(Entries taken from a collection)
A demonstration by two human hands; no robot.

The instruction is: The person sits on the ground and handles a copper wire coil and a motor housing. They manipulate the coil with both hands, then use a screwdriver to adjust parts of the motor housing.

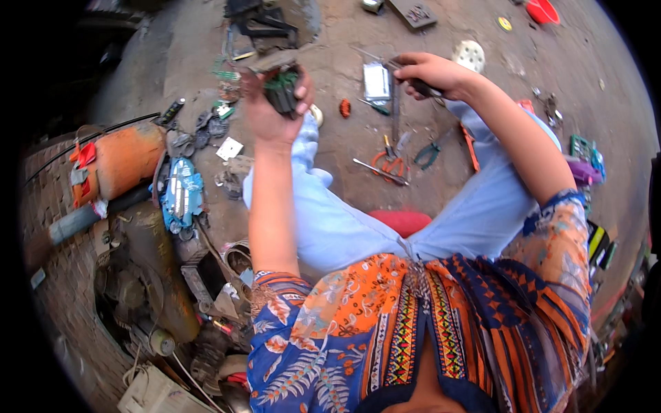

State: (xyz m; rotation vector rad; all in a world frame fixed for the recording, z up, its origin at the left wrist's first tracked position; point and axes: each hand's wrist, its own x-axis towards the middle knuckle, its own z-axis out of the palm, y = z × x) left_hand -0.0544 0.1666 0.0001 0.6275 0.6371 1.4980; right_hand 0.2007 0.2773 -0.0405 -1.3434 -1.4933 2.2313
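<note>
My left hand (270,113) is raised at the centre left, its fingers closed round a dark block with green on top (282,93); I cannot make out its exact kind. To the right, my right hand (435,74) is closed on a screwdriver-like tool with a dark handle (425,88); a thin shaft points away to the upper left. Between the hands lie a white rectangular piece (376,82) and a long metal bar (395,113). Orange-handled pliers (391,165), green-handled pliers (427,155) and a screwdriver (380,172) lie on the floor between my legs.
An orange cylinder (127,162) lies at the left, near a blue plastic bag (182,194) and a dusty motor-like machine (131,279). Scrap parts (261,27) and a metal tray (413,12) sit farther off. A red bowl (542,11) is at the far right.
</note>
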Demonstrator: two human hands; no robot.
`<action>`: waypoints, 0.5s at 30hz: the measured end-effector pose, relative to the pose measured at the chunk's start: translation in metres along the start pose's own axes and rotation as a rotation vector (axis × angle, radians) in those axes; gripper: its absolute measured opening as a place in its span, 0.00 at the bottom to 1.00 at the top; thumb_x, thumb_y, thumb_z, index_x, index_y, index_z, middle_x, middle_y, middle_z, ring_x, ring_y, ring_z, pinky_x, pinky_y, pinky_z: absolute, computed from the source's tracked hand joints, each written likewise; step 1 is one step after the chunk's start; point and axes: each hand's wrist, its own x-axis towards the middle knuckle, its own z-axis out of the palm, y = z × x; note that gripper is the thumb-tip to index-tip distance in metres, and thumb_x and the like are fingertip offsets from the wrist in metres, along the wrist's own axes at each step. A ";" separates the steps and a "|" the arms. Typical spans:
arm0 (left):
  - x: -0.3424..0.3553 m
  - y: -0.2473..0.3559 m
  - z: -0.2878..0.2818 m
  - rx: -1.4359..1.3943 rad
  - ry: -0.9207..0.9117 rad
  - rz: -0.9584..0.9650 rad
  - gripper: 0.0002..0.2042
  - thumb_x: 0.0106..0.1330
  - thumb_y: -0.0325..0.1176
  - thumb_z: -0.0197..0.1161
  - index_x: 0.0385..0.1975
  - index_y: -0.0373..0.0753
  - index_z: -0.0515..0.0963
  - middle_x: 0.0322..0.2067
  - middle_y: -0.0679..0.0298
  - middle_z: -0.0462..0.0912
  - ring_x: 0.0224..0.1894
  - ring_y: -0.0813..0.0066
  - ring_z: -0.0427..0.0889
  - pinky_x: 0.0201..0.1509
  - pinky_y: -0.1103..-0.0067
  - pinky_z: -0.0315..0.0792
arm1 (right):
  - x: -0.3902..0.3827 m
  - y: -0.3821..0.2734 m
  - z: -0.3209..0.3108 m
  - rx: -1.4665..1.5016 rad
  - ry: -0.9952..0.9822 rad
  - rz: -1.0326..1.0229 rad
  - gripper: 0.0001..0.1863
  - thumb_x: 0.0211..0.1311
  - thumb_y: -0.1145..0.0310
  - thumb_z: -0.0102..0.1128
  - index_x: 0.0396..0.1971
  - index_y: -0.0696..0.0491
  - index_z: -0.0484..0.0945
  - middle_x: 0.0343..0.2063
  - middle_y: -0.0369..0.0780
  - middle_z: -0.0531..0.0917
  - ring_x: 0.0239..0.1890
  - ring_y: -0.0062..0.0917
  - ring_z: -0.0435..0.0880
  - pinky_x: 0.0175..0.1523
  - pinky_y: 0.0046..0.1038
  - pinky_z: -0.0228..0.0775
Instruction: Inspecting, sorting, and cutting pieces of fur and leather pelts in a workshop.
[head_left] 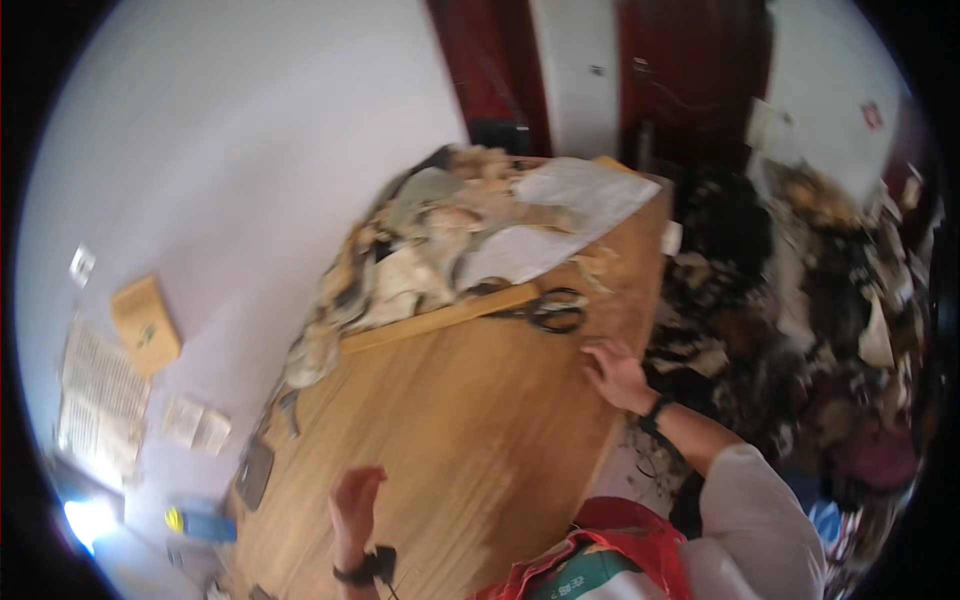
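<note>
My left hand [355, 500] is raised over the lower left of the wooden table [440, 430], loosely curved and holding nothing. My right hand [618, 375] hovers at or rests on the right edge, fingers apart and empty; I cannot tell whether they touch the wood. Just beyond it lie black-handled scissors [555, 312] and a long wooden strip [440, 318], which partly covers the blades. Behind these, a heap of fabric or leather scraps [415, 280] in cream, grey and tan runs along the back, with a large white sheet [560, 200] on it.
Piles of dark scraps [720, 230] fill the floor at right, before dark red doors [690, 70]. At left are a white wall [230, 150] with papers [105, 390] and a tan envelope [145, 325], a blue bottle [205, 525], and a dark phone-like object [255, 475] on the table's edge.
</note>
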 end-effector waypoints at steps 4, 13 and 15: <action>-0.056 0.030 0.068 -0.057 -0.109 0.039 0.06 0.66 0.30 0.61 0.33 0.33 0.79 0.31 0.65 0.81 0.34 0.82 0.75 0.40 0.85 0.67 | -0.001 0.004 0.002 0.127 0.133 -0.027 0.14 0.56 0.66 0.60 0.41 0.52 0.72 0.41 0.46 0.76 0.48 0.43 0.74 0.53 0.40 0.67; -0.118 0.061 0.179 -0.179 -0.213 0.048 0.08 0.67 0.29 0.59 0.42 0.35 0.77 0.37 0.63 0.81 0.40 0.74 0.78 0.50 0.78 0.71 | -0.059 0.008 -0.009 0.589 0.204 0.178 0.08 0.58 0.66 0.58 0.34 0.51 0.73 0.30 0.42 0.76 0.36 0.38 0.78 0.40 0.38 0.71; -0.132 0.062 0.195 -0.129 -0.222 0.039 0.07 0.67 0.29 0.59 0.41 0.34 0.77 0.34 0.62 0.81 0.40 0.72 0.79 0.49 0.76 0.72 | -0.112 0.015 -0.014 0.506 0.233 0.198 0.08 0.60 0.64 0.57 0.34 0.52 0.73 0.31 0.43 0.77 0.35 0.40 0.78 0.40 0.38 0.71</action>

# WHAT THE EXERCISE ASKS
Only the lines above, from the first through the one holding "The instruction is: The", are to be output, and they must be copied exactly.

# EXPECTED ANSWER
A demonstration by two human hands; no robot.

The instruction is: The person sits on the ground and handles a copper wire coil and a motor housing. They manipulate the coil with both hands, then use a screwdriver to adjust parts of the motor housing.

The exercise asks for nothing more than this.